Im Endergebnis wird die Bildstruktur uneinheitlicher, zunehmend durch verschiedenfarbige Linien und changierende Farbfelder dynamisiert. Aufgrund der Vielfalt anschaulicher Sensationen tritt der Anteil des Systematischen an der Bildentstehung zunehmend in den Hintergrund. Die tatsächliche Organisation der künstlerischen Handlung ist zwar denkbar einfach, aber anschaulich oft nicht mehr nachzuvollziehen.
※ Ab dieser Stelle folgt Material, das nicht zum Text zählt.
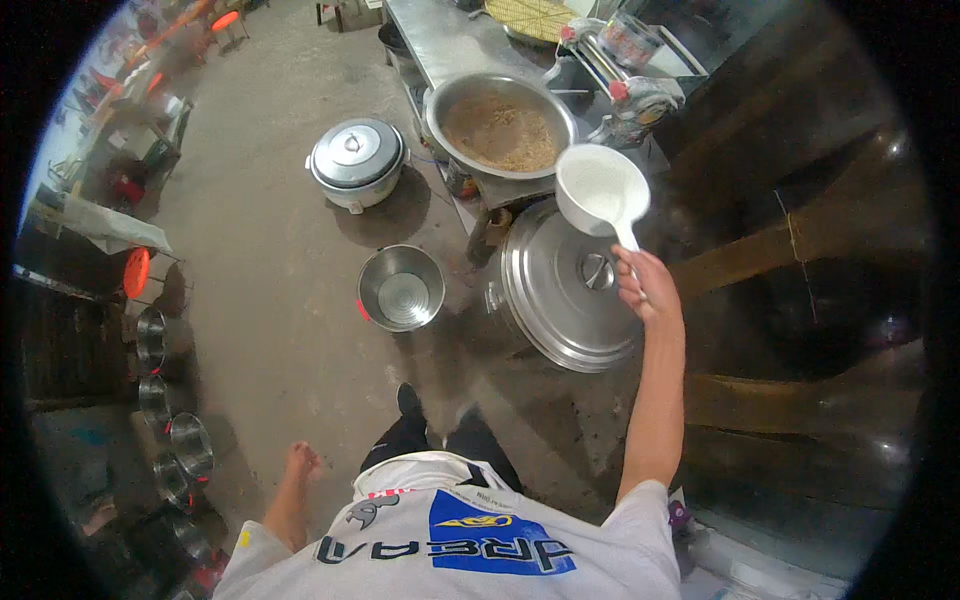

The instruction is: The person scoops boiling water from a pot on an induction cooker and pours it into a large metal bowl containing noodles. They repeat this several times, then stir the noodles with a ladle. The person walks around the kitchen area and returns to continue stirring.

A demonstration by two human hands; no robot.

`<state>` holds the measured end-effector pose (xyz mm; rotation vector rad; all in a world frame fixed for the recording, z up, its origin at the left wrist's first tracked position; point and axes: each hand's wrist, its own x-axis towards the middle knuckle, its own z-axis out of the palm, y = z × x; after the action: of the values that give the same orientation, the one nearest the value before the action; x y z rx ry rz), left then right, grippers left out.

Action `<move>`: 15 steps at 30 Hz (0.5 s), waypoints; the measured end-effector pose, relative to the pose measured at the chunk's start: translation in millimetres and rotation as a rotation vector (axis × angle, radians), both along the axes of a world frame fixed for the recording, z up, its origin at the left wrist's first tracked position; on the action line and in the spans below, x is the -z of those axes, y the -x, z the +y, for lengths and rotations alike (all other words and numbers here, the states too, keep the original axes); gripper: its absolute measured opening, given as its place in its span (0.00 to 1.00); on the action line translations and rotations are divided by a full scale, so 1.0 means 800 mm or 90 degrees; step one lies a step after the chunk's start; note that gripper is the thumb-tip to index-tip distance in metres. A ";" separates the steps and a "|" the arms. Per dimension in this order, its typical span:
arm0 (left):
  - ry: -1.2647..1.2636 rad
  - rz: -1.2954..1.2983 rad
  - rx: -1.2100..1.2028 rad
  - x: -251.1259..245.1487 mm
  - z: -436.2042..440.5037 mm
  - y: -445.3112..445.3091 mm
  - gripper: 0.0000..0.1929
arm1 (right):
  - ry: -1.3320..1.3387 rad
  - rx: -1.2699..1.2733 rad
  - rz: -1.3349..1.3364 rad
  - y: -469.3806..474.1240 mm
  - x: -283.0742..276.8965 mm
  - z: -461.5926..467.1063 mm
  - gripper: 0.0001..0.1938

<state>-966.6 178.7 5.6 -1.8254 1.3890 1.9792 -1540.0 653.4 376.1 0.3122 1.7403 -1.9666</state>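
My right hand (649, 283) grips the handle of a white plastic dipper (600, 176). The dipper's bowl faces up, and its inner surface looks finely patterned or perforated. Below it stands a large lidded metal pot (551, 289), its round lid knob beside my fingers. Just beyond the dipper, a wide metal basin (559, 112) holds brown liquid with pale bits in it. Low at my left side hangs my left hand (302, 459), over the floor and touching nothing; its fingers look loosely curled but are blurred.
A metal bucket (401, 289) and a lidded cooker (356, 165) stand on the concrete floor (262, 330). On the metal table (442, 34) are a roller machine (611, 75) and a yellow woven tray (529, 16). Several metal buckets (191, 444) line the left side near an orange stool (136, 273).
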 end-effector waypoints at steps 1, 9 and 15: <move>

In einigen Arbeiten spielt Jobst Tilmann gezielt mit der Auflösung oder Verfestigung einer einheitlichen Struktur, wenn er eine in ihrer Gesetzmäßigkeit durchschaubare lineare Gliederung durch den Auftrag von Wasser verwischt oder ein inhomogenes Gefüge mittels des Einsatzes am Lineal entlang geführter Einritzungen wieder stabilisiert. Immer wieder sucht er ein spannungsvolles Gleichgewicht zwischen systematischer Ordnung und prozessualer Veränderung zu erreichen, das die anfänglich beschriebenen Spannungsmomente zwischen einer analytischen und sinnlichen Betrachtungsweise auslöst.